* _YOUR OBJECTIVE_: Wherever a line holds the word "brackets", copy that line from the data.

- - - - -

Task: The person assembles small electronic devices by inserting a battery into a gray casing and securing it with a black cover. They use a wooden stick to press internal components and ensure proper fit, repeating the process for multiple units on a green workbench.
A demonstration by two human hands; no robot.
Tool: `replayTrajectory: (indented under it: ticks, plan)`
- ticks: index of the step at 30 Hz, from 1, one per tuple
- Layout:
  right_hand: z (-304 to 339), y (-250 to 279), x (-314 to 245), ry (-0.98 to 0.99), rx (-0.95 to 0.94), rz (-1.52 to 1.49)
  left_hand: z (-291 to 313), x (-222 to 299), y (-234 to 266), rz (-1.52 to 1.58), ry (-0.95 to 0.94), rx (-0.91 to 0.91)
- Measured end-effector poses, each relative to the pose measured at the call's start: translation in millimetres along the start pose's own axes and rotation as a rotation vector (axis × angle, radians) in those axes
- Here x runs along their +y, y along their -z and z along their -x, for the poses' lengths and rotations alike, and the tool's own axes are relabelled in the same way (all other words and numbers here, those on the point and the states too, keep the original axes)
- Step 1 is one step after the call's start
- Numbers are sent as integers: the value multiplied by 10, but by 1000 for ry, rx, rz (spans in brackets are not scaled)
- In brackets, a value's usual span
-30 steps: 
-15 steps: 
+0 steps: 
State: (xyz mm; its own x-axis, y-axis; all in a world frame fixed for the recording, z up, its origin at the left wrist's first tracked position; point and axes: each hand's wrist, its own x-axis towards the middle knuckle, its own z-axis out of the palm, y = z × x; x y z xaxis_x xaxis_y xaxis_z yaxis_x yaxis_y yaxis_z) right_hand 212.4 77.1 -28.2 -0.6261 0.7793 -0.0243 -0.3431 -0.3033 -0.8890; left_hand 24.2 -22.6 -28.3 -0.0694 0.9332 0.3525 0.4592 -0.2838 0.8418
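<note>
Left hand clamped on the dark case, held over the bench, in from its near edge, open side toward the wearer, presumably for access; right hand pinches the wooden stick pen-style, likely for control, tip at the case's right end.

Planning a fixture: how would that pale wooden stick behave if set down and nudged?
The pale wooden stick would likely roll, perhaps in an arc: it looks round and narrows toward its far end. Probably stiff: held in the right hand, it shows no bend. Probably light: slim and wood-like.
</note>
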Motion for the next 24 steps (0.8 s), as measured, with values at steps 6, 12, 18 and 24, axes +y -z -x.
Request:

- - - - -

* _OUTPUT BELOW_:
- Numbers are sent as integers: the value multiplied by 10, but by 1000 for ry, rx, rz (spans in brackets are not scaled)
- In brackets, a value's usual span

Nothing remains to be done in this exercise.